Monday, October 4, 2010

Roommate Found!

About a month ago, one of my roommates, H, declared that she was leaving our adorable CDM beach house for the joys of an Irvine Company Apartment. Lame! (Okay, fine. She's moving in with her boyfriend... this is exciting, blah blah blah).

This left my other roommate, J, and I with the task of finding a new roommate. At first, we thought this would be relatively easy; our house is super cute, clean, in a great location, and most importantly, affordable. We posted an ad on Craigslist and braced ourselves with the seemingly inevitable deluge of emails from interested prospective roommates.

So maybe we were a little over-confident.

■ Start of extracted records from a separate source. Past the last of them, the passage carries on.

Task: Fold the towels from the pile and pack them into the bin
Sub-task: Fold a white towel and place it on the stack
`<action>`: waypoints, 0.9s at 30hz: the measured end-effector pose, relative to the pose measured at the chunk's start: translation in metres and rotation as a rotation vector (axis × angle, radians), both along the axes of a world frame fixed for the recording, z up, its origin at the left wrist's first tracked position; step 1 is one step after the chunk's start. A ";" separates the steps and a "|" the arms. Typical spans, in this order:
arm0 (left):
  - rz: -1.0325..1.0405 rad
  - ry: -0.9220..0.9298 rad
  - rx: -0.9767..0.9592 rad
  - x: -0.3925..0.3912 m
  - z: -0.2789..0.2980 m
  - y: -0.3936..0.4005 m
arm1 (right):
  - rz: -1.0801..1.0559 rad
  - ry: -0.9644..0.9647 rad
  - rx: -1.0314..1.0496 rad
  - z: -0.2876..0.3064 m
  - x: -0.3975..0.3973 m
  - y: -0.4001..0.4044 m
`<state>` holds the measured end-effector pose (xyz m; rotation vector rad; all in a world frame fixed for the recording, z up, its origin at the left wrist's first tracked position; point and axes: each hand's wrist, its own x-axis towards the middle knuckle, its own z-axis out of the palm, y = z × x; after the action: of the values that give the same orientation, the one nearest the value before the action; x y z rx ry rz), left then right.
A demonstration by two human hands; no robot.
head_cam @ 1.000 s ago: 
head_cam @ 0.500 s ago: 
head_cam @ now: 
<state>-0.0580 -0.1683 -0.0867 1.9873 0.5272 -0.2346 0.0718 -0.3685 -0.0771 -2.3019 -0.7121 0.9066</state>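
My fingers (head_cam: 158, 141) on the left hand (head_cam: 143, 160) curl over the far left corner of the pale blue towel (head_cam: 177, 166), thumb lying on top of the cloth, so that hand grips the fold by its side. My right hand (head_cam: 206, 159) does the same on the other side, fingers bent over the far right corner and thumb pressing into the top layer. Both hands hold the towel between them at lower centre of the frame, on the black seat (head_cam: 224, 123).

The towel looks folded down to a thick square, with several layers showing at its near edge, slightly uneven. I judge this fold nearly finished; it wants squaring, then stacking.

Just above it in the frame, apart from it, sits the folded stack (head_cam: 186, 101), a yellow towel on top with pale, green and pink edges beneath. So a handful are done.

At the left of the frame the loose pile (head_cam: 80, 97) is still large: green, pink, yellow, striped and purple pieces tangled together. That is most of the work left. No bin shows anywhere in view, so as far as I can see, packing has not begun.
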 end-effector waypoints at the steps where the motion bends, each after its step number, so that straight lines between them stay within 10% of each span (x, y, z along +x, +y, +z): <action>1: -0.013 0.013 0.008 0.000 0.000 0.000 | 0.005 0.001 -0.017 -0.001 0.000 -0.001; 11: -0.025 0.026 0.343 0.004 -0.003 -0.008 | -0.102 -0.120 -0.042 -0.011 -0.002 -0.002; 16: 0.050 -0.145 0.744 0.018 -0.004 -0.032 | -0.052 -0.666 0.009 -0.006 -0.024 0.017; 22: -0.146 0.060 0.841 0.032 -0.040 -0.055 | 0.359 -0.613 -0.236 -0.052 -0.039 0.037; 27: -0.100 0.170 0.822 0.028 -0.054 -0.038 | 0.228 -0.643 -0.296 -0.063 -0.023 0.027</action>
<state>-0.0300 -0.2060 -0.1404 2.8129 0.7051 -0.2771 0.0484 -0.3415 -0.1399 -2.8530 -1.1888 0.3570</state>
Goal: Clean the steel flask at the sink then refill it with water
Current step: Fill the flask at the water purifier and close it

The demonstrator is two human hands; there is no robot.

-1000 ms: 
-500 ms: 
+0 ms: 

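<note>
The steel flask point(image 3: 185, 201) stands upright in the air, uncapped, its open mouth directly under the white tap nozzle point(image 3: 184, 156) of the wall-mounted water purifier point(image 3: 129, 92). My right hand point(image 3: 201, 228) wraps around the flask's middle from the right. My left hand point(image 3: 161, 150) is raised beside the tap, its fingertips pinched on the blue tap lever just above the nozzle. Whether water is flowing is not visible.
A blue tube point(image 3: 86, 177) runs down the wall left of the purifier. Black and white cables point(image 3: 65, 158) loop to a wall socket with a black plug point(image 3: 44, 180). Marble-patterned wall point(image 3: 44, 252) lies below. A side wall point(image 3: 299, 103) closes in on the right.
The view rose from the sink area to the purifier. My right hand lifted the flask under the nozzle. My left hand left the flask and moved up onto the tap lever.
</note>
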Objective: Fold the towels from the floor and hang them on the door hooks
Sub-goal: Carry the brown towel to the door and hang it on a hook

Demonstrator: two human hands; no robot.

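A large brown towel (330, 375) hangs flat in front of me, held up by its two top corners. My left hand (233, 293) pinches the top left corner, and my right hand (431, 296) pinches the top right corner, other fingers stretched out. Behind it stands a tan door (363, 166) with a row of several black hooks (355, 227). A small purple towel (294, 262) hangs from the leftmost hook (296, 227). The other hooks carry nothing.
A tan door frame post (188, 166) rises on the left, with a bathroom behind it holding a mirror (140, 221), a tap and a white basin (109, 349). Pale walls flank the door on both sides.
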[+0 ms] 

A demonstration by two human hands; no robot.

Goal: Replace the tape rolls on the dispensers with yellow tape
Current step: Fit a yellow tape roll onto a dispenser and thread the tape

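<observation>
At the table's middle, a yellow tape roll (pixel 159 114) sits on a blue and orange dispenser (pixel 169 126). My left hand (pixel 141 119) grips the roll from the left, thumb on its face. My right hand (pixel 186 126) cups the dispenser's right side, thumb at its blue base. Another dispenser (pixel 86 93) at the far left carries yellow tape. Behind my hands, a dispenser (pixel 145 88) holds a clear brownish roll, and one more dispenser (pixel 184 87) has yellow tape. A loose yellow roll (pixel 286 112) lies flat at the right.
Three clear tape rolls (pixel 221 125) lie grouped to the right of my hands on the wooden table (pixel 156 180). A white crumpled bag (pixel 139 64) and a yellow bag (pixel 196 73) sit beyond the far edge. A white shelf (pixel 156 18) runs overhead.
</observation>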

After about a week, we had only received two emails. The first one sounded bitchy: "Send me pictures of the room and maybe I'll reply with information about myself." I instantly hated her. But the second one sounded PERFECT! So we met and J and I loved her and everything was going to work out just great... until she emailed us a couple of days later saying she wasn't going to move out of her place after all. Thanks a lot, Tease.

A few rounds of Craigslist posts later, we had a meeting set up with Sierra. "Oh great! I love the name Sierra," said J, enthusiastically. "I bet she's super hippy and crunchy." (J is from Laguna Beach and while she herself is more "oatmeal," she has many granola friends).
"Really?" I replied, "Sierra sounds like a stripper name to me." A couple minutes later, the doorbell rang and Sierra did not disappoint: she had fake boobs, lips, hair, tan... everything including a raspy voice. She was totally a stripper. Sorry, but we're oatmeal and a med student, not strippers.

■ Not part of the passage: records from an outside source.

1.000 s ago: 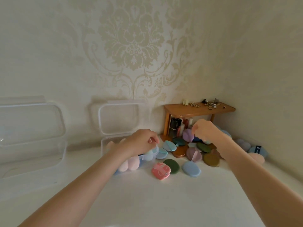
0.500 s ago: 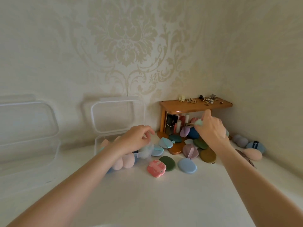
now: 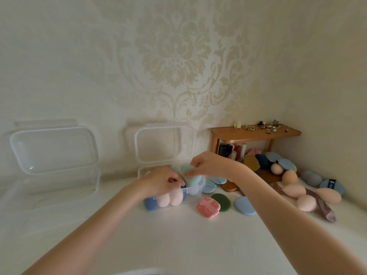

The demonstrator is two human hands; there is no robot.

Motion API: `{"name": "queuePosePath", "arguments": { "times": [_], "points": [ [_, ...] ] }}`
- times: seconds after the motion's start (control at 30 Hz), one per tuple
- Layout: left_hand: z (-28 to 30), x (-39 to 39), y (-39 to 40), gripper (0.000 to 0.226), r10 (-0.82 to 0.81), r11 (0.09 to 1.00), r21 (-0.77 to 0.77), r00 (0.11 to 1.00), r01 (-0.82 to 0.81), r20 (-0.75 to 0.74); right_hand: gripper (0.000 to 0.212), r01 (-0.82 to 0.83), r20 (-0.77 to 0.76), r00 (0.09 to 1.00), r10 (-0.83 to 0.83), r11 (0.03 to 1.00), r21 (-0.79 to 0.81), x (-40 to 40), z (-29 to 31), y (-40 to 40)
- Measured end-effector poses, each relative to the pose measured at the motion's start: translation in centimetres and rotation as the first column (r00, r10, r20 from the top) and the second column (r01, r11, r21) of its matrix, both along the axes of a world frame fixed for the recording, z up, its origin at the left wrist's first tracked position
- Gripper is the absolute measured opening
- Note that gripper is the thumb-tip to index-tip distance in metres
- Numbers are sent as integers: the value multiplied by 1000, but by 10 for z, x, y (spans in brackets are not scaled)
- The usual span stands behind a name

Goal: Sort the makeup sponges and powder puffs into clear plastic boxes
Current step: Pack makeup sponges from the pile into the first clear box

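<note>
A small clear plastic box [image 3: 195, 190] with its lid up stands at the middle of the white table; peach sponges [image 3: 170, 198] and blue puffs show through its wall. My right hand [image 3: 208, 165] pinches a mint green puff [image 3: 187, 171] over the box. My left hand [image 3: 162, 182] is at the box's near edge, fingers curled against the puffs inside; what it holds is hidden. Loose puffs lie to the right: a pink one [image 3: 208, 207], a dark green one [image 3: 221, 201], a light blue one [image 3: 244, 205]. Peach teardrop sponges [image 3: 294, 191] lie farther right.
A larger clear box [image 3: 51, 175] with its lid raised stands at the left by the wall. A small wooden shelf [image 3: 256, 133] in the right corner carries hair clips, with bottles and more puffs under it. A mauve pouch [image 3: 325, 211] lies among the sponges.
My right hand has come from the pile by the shelf leftward to the small box, carrying the mint green puff. My left hand stayed at the box. The view shifted right.
</note>
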State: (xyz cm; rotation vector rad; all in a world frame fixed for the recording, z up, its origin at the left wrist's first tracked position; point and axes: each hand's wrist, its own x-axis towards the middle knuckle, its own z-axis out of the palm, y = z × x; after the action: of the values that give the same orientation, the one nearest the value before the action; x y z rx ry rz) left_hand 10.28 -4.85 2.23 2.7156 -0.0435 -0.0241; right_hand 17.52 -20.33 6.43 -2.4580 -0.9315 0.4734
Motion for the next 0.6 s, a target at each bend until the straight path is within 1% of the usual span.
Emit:
{"name": "queuePosePath", "arguments": {
  "times": [0.07,0.13,0.27,0.33,0.43,0.47,0.5,0.53,0.6],
  "points": [
    [1,1,2,27,-15,1000,1,999,15,-33,43,-12,51,999,18,993,-119,2,0,6],
    [0,4,3,27,-31,1000,-4,998,31,-62,41,-41,77,995,60,973,-226,3,3,11],
    [-2,7,6,33,-32,999,-29,995,29,-98,38,-89,147,977,152,925,-369,1,8,23],
    [-3,7,6,32,-36,999,-34,994,33,-103,32,-85,163,972,170,898,-432,1,9,31],
    [-2,8,7,32,-59,998,-8,990,58,-127,5,-62,189,964,189,845,-531,2,4,45],
    [-2,9,7,33,-72,997,2,989,73,-132,17,-47,203,961,188,834,-549,2,-1,48],
    [-3,10,8,33,-86,996,11,988,89,-131,25,-44,217,956,200,825,-564,0,-5,51],
    [-2,10,8,32,-88,995,28,987,93,-135,27,-41,220,955,199,823,-566,0,-9,51],
    [-2,11,9,30,-68,995,60,987,77,-143,25,-47,195,963,187,828,-559,0,-15,49]
  ]
}}
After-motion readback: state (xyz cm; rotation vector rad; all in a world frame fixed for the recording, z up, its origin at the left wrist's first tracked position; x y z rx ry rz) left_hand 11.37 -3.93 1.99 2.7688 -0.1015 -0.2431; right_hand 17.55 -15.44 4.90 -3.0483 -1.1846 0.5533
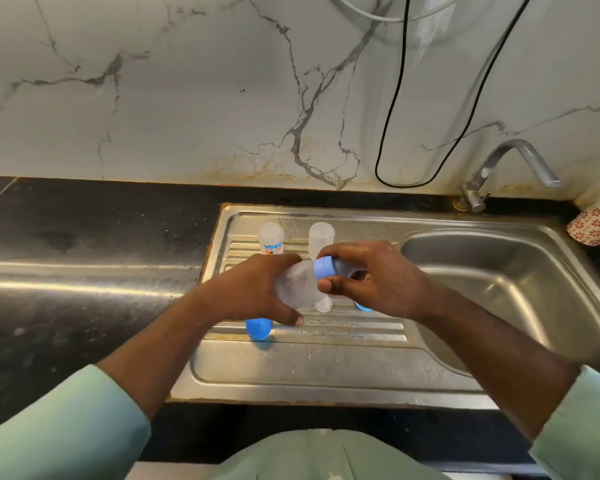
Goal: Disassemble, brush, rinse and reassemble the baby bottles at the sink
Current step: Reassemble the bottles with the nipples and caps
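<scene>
A: Holding the clear bottle (pixel 297 284) on its side above the ribbed drainboard (pixel 361 327), the left hand (pixel 253 289) wraps its body while the right hand (pixel 371 275) pinches the blue collar (pixel 324 267) at its neck between thumb and fingers.

B: Is the person screwing it on or taking it off?

A: Hard to say from this angle; the right palm covers the teat end. Either way, the left hand should keep the body steady and let the right do the turning, with the collar square to the threads so it doesn't cross.

B: And the wet plastic?

A: Probably slippery, so a firm wrap matters, and working low over the drainboard means a slip costs little.

B: What else is out?

A: Two more clear bottles (pixel 271 237) stand upright at the back of the drainboard, and a blue cap (pixel 258 329) lies near its front edge. The tap (pixel 513 168) looks off, the basin (pixel 499 289) to the right.
</scene>
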`<action>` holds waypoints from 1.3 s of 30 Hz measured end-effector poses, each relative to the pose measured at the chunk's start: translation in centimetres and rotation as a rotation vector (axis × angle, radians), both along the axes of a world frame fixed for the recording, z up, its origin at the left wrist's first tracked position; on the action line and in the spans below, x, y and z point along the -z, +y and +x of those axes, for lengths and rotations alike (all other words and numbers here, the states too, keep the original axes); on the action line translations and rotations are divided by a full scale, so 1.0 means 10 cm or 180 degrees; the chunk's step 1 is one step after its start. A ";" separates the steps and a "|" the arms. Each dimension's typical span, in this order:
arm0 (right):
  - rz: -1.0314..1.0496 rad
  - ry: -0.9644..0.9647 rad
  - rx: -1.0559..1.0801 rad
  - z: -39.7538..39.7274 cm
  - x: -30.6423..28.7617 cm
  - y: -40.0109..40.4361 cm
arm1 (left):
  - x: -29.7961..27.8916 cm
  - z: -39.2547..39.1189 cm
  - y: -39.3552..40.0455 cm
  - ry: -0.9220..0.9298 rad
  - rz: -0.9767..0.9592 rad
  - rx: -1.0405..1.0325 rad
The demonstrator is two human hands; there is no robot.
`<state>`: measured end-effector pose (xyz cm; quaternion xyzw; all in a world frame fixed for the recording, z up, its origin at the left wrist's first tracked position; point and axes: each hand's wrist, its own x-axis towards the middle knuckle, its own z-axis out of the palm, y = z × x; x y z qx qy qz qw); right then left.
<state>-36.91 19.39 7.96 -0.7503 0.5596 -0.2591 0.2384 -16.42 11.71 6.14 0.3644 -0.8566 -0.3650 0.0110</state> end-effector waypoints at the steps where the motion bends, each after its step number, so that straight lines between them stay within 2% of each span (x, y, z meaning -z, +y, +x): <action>1: 0.0104 -0.0122 0.0226 0.03 0.03 -0.02 | 0.10 -0.01 0.06 0.0072 -0.0686 -0.0228; 3: 0.0341 -0.0265 0.0671 0.14 0.11 -0.05 | 0.40 -0.01 0.15 0.0313 -0.1817 -0.0631; 4: 0.0454 -0.0267 0.0805 0.20 0.15 -0.08 | 0.53 0.01 0.18 0.0426 -0.2030 -0.0781; 7: 0.1047 -0.0493 0.0821 0.34 0.21 -0.19 | 0.79 0.09 0.20 0.0523 -0.1974 -0.1038; 9: 0.1487 -0.1294 0.0882 0.34 0.17 -0.26 | 0.84 0.19 0.19 0.0674 -0.1785 -0.1328; 11: 0.1697 -0.2196 0.1129 0.32 0.24 -0.34 | 0.87 0.31 0.13 0.0955 -0.1314 -0.1783; 12: 0.1578 -0.2302 0.1230 0.28 0.33 -0.39 | 0.87 0.33 0.08 0.1057 -0.1080 -0.1928; 13: 0.1345 -0.1929 0.1197 0.36 0.50 -0.46 | 0.92 0.46 0.05 0.1152 -0.0856 -0.2065; 14: 0.0953 -0.1259 0.1044 0.35 0.66 -0.51 | 0.94 0.50 0.02 0.1263 -0.0707 -0.2092; 16: 0.0435 0.0040 0.0290 0.38 0.98 -0.57 | 0.98 0.55 0.03 0.1393 -0.0501 -0.2053; 19: 0.0339 0.1747 -0.0579 0.51 1.26 -0.71 | 1.04 0.63 0.03 0.1357 -0.0604 -0.2154; 21: 0.0253 0.2427 -0.0805 0.57 1.35 -0.79 | 1.06 0.67 0.03 0.1449 -0.0576 -0.2264; 23: 0.0265 0.2652 -0.0932 0.61 1.41 -0.84 | 1.07 0.68 0.03 0.1490 -0.0454 -0.2271; 27: 0.0305 0.2367 -0.0788 0.58 1.44 -0.85 | 1.10 0.70 0.00 0.1482 -0.0449 -0.2232; 30: 0.0260 0.1239 -0.0156 0.45 1.17 -0.75 | 1.12 0.74 -0.05 0.1455 -0.0415 -0.2161; 33: -0.0206 0.0087 0.0509 0.25 0.65 -0.62 | 1.16 0.78 -0.10 0.1382 -0.0375 -0.2019; 36: -0.0517 -0.0183 0.0382 0.16 0.19 -0.53 | 1.20 0.79 -0.15 0.1313 -0.0366 -0.1873; 39: -0.0618 0.0098 -0.0082 0.20 0.04 -0.56 | 1.18 0.74 -0.17 0.1303 -0.0346 -0.1701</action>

We changed tacks and started posting on Roommates.com as well as Craigslist (roommates.com, btw, is pretty fun and feels like an online dating site... but for roommates!). No luck. One girl was uber awkward and couldn't answer the even the simplest questions. For example, What's your name? "Well, you see... umm... it's kinda weird... but, uh... my name is E." Are you kidding me?! Another woman was a little older, super loud, and was moving to "pay down her debts." Here's a tip for people looking to rent a room from someone: Don't tell your potential housemates that you're in debt. You're pretty much guaranteed to not find housing. We even had a girl from England email us saying that she was going to immigrate... to our house (I should probably email her back saying no thanks... whoops).

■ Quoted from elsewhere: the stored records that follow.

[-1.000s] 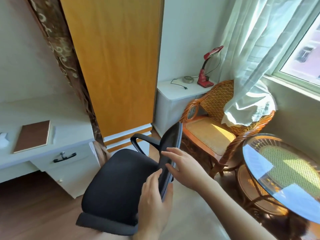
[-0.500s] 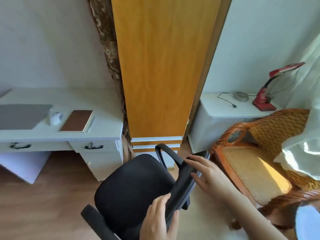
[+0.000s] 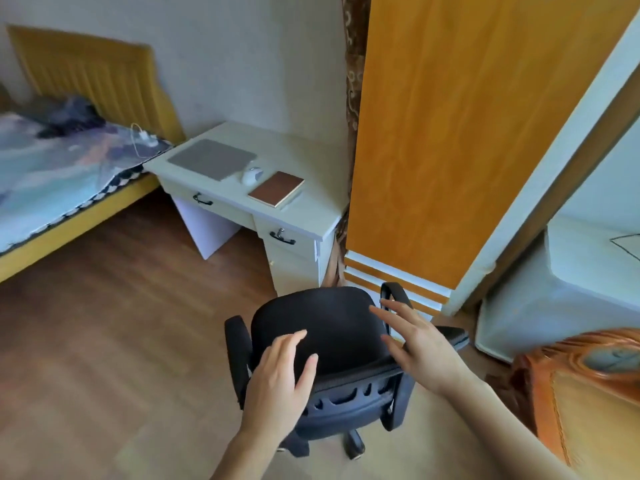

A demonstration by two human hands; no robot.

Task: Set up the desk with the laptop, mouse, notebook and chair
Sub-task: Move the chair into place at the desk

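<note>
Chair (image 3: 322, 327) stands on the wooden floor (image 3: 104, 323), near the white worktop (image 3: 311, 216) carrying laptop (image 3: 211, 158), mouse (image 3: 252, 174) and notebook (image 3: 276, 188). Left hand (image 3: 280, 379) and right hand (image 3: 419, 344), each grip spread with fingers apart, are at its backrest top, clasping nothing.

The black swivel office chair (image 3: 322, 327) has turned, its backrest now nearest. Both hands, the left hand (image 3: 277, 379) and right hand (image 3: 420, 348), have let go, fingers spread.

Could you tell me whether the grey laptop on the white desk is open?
No, the flat grey laptop lies closed on the white desk.
</note>
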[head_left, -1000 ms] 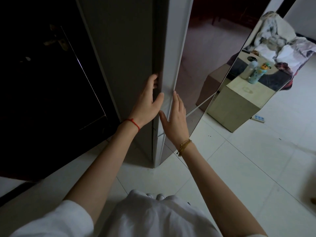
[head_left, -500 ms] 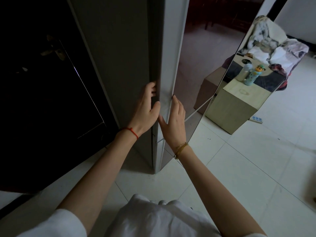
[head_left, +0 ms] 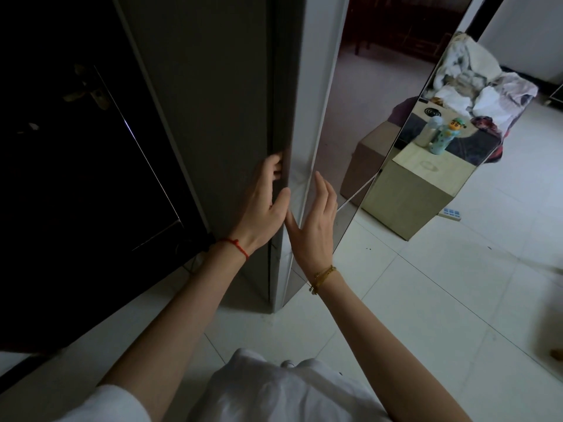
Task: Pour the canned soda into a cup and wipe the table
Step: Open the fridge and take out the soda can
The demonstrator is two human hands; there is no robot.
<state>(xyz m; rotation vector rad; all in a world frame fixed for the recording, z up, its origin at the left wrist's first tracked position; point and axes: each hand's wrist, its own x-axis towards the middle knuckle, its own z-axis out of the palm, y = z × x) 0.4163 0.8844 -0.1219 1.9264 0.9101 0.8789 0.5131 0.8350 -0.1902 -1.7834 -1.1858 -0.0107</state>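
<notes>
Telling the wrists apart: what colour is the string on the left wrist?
Red string, head view.

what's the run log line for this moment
phase: at tall door | left hand: grips its edge | right hand: open, by its mirrored front | task items: none in view

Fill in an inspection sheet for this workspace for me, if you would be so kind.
Surface: white tiled floor; no table in view.
Job's things: nothing seen; no can, cup or cloth.
Clutter: heap of clothes; two bottles on a beige cabinet.
Grippers: left hand grips the refrigerator door at its edge; right hand lies with straight fingers against its glossy front.
Cables: power strip on the floor; no cord seen.
Surroundings: dark door with a lever handle at left.
</notes>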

In the end, I ended up taking the advice of my guy friends who would ask, "Is she hot?" after every single meeting with a prospective roommate. Our new roommate, B, is totally hot! But also, she seems really nice and friendly and, most importantly, normal.

2 comments:

  1. You called J oatmeal... OMG. You crack me up. How's the new roomie, thus far? Oh, and I really, really hate O's 4:00am wake up schedule. Not as if I didn't know what I was getting into going into this, but Mon-Fri is way worse than just biw/tiw--that's tolerable--ciw is hell.